Establishing a business abroad
You can also establish a company, outlet, branch or office abroad. Find out what country’s or countries’ legislation and tax practices apply and when.
Consider setting up a company or branch abroad if, for example, business development, product service or product support require a permanent presence in the target market.
Establishing a production unit abroad might also be an option in view of low production costs, requirements concerning the need to produce the goods locally, savings in the area of transport costs or the need to get the product to customers in the target country quickly.
Before you make your decision, familiarise yourself in greater detail with, for example, the country profiles and other reviews available from Team Finland. You can also make use of the expert assistance from your region’s business development company and the views expressed by actors and operators in the target country.
If yours is a large Finnish company, first choose whether the new company should be your company’s existing subsidiary or branch. When making your decision, use, for example, the Team Finland organisations (e.g. chambers of commerce), the Tax Administration and the business development company in your region.
If you establish an entirely new company or subsidiary abroad, comply with the local legislation with regard to its legal form, registration and practices.
You may also establish a branch or outlet for your Finnish company abroad. In that case your company will function as a foreign enterprise from the target country’s point of view.
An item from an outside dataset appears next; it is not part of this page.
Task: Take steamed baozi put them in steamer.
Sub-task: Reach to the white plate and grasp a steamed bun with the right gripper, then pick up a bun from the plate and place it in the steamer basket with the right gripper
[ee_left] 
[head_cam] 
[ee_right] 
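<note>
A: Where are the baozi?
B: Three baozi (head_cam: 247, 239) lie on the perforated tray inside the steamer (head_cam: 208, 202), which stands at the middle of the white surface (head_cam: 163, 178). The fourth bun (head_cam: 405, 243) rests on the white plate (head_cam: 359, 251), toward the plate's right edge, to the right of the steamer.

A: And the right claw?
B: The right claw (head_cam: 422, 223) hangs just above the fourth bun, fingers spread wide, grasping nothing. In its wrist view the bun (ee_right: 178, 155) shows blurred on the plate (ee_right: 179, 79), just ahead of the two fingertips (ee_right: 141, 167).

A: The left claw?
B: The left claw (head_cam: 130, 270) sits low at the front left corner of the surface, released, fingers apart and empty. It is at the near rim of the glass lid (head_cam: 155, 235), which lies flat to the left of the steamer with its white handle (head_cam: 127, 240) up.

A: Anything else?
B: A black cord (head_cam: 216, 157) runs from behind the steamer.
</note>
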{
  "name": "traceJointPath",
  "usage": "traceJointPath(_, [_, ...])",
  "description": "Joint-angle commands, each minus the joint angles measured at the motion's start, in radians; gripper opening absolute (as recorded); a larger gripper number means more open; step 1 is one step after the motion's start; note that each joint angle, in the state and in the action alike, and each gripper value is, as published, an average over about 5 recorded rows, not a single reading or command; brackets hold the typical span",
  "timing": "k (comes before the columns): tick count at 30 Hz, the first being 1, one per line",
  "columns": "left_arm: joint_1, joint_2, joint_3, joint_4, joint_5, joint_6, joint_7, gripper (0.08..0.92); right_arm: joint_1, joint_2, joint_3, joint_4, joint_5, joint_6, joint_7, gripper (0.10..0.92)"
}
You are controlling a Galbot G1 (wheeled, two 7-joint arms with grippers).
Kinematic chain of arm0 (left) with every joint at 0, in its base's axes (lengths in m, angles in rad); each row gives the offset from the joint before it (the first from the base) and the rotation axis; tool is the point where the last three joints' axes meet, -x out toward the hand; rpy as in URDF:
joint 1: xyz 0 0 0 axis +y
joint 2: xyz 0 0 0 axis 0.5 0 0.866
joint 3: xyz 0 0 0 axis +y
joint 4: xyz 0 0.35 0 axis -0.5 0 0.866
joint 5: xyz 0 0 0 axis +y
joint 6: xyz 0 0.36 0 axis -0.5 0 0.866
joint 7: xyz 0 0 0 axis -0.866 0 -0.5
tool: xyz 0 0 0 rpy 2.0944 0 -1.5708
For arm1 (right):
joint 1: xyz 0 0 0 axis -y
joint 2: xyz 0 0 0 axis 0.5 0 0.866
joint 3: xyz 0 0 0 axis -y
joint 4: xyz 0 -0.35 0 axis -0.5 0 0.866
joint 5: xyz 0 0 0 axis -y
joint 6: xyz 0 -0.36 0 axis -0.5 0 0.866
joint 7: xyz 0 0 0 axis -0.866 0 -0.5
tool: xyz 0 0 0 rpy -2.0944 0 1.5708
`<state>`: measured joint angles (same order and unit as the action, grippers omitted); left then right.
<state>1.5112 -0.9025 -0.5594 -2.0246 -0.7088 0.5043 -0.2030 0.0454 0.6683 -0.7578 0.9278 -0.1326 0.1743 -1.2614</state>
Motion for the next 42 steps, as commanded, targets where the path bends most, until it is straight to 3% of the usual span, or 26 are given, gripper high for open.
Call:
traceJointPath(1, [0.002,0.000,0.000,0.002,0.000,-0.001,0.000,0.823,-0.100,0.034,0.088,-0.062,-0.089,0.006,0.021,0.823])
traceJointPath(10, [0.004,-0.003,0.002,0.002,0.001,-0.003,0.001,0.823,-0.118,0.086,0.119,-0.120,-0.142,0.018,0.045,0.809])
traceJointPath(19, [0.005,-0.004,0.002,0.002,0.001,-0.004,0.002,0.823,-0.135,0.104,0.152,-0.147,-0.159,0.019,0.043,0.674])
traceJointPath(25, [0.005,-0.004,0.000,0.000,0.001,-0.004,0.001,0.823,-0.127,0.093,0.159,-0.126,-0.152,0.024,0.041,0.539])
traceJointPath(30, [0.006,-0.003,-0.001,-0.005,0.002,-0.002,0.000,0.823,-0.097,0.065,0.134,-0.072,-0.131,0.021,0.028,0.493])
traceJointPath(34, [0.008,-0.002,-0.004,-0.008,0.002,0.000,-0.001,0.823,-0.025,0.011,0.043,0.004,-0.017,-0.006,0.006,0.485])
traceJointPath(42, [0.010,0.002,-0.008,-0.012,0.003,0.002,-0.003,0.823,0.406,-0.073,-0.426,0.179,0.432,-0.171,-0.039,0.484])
Make use of the experts in the home country and the target country at the various stages of establishment: the Team Finland networks and the Finnish consulate in the target country, for example. Also network with companies in the target region, so that you have a feeling for the local business culture.
If your company was established directly abroad or it is a subsidiary, the local taxation practices and legislation will apply.
If there are subsidiaries in a number of countries, each one must comply with the legal provisions in the relevant target country. Remember, however, that a subsidiary’s possible link to the parent company in the home country also means that the laws of Finland must apply.
If your company has a branch abroad, you must pay tax to Finland on the income you receive from Finland and abroad. Finnish tax laws apply to the income you receive from abroad and the Finnish Accounting Act applies to bookkeeping.
If your branch has a permanent establishment abroad, its income is taxed in accordance with the local tax provisions. Accounting practices comply with local laws.
If you pay tax on the same income both to Finland and abroad, you can claim double exemption relief in Finland on your company’s tax return. If the target country has levied tax in contravention of a tax agreement, apply to that country for a refund of tax.
Further information on the application of Finnish law is available from the Tax Administration.
If your employee is a local resident in the target country, their taxation and pay are normally subject to the laws of the relevant country, even if the party making payment is a Finnish company.
Foreign employees are not normally paid the employer’s social security contributions, and no health insurance contribution payable to Finland is deducted from their pay.
If you recruit Finnish persons permanently resident abroad for your company abroad, a tax-at-source card must be acquired from a Finnish tax office for them in order to determine their tax treatment.
If your company is to post its Finnish employees abroad, find out what country they will have to pay their taxes to, whether their pay is tax-free by virtue of the six month rule, and whether they will continue to be covered by the Finnish social security system.